__Task brief__
Extract all lines in the data that contain the word "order".

__Recorded information__
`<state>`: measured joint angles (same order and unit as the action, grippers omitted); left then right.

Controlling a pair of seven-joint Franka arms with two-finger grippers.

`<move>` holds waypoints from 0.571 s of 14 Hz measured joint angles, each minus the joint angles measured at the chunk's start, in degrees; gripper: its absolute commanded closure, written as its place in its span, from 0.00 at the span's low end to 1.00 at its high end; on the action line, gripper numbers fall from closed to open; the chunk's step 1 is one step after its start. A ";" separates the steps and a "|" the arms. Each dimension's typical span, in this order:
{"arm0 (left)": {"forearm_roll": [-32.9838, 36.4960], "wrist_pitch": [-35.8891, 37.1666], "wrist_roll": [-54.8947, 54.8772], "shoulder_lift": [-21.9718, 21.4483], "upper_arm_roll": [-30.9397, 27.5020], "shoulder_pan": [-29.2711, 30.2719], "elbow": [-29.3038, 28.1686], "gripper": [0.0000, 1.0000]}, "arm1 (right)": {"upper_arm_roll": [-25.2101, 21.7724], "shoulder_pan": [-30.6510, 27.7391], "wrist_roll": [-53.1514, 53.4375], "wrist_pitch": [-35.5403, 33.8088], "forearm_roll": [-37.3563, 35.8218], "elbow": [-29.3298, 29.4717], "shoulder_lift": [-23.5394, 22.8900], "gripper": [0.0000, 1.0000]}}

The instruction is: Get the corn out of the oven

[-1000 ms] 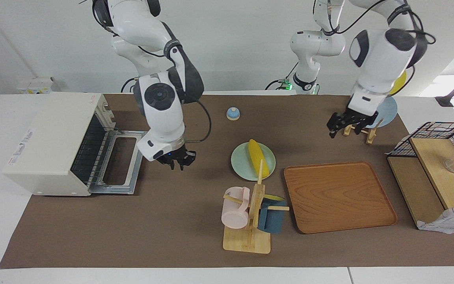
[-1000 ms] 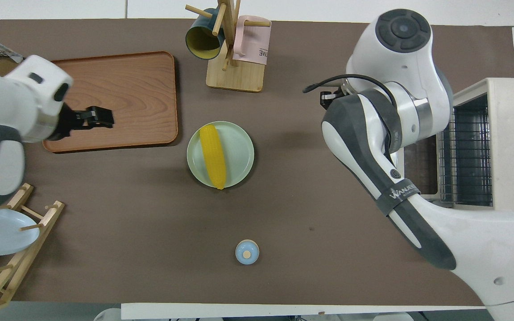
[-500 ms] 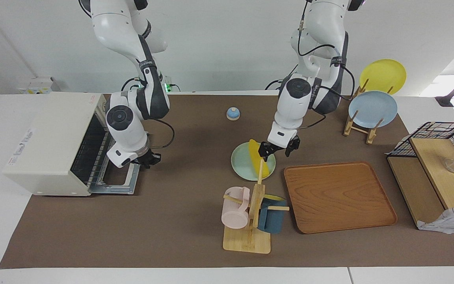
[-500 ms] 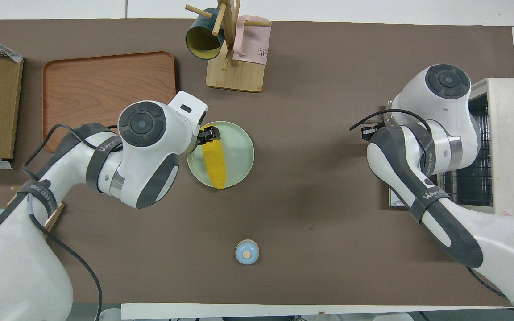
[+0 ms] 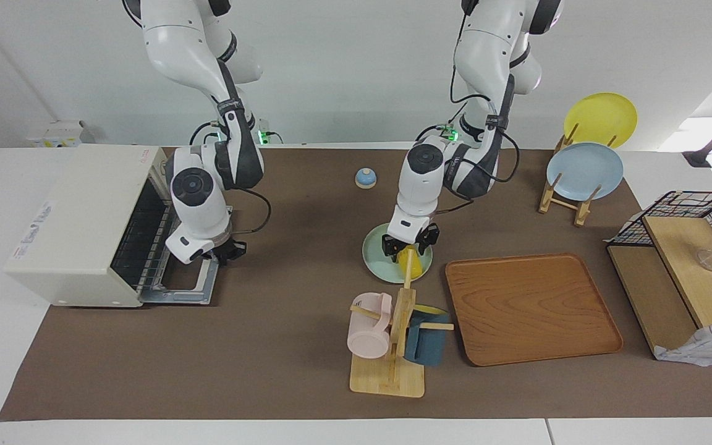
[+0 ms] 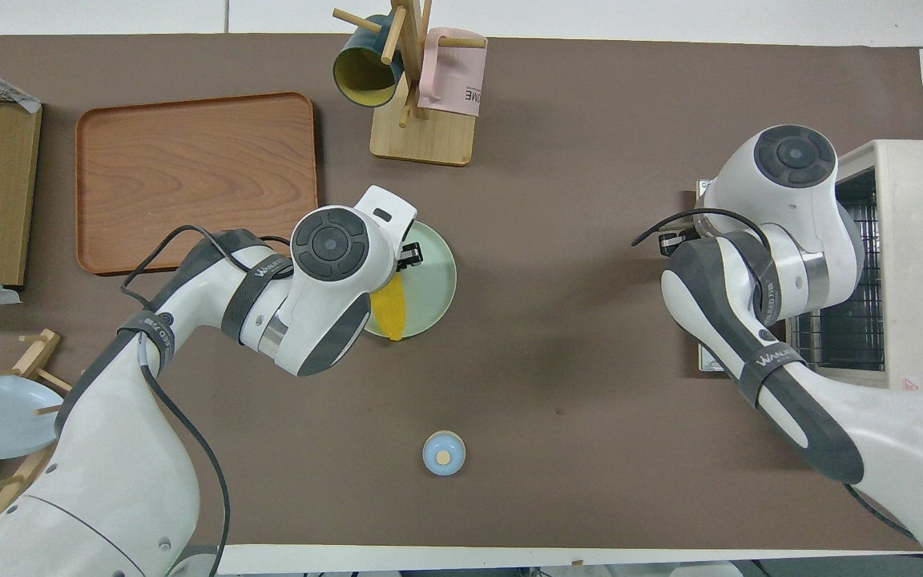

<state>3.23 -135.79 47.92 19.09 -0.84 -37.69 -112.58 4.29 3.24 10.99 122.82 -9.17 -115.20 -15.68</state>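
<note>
The yellow corn (image 5: 411, 264) lies on a pale green plate (image 5: 376, 254) in the middle of the table, outside the oven; it also shows in the overhead view (image 6: 389, 312). My left gripper (image 5: 406, 245) is down at the corn, open, with a finger on each side of the cob. The cream-white oven (image 5: 78, 216) stands at the right arm's end of the table with its glass door (image 5: 186, 272) folded down flat and its rack bare. My right gripper (image 5: 230, 250) is low at the door's outer edge.
A wooden mug rack (image 5: 393, 364) with a pink and a blue mug stands just beside the plate, farther from the robots. A wooden tray (image 5: 532, 309) lies beside it. A small blue dome (image 5: 365, 178), a plate rack (image 5: 583, 170) and a wire basket (image 5: 683, 210) are around.
My left arm swung from the plate rack to the green plate and came down over the corn. My right gripper drew back from the open table to the oven door's edge.
</note>
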 measured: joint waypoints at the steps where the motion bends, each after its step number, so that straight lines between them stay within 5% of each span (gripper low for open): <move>1: 0.72 1.67 -0.02 -0.03 -0.34 0.14 1.70 1.00 | 0.02 0.00 0.00 0.07 -0.18 -0.06 0.00 0.94; 4: 3.10 5.34 -4.86 -0.46 -0.99 4.74 5.80 1.00 | 0.81 0.19 -0.96 -0.52 -3.92 0.12 0.06 0.94; 8: 3.18 3.56 -26.44 0.92 -1.40 19.55 6.28 0.98 | 1.78 0.34 -5.37 -10.76 -5.96 6.15 0.76 0.94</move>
<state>6.42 -132.23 21.48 20.01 -2.24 -18.14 -106.30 6.08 3.59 5.62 112.06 -15.13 -109.05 -14.93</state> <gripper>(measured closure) 0.449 0.938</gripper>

__Answer section__
`<state>`: measured joint angles (same order and unit as the action, grippers omitted); left then right.
`<move>` holds waypoints from 0.571 s of 14 Hz measured joint angles, each minus the joint angles measured at the chunk's start, in degrees; gripper: its absolute commanded closure, written as its place in its span, from 0.00 at the span's low end to 1.00 at its high end; on the action line, gripper numbers fall from closed to open; the chunk's step 1 is one step after its start. A ";" separates the steps and a "|" the arms. Each dimension's typical span, in this order:

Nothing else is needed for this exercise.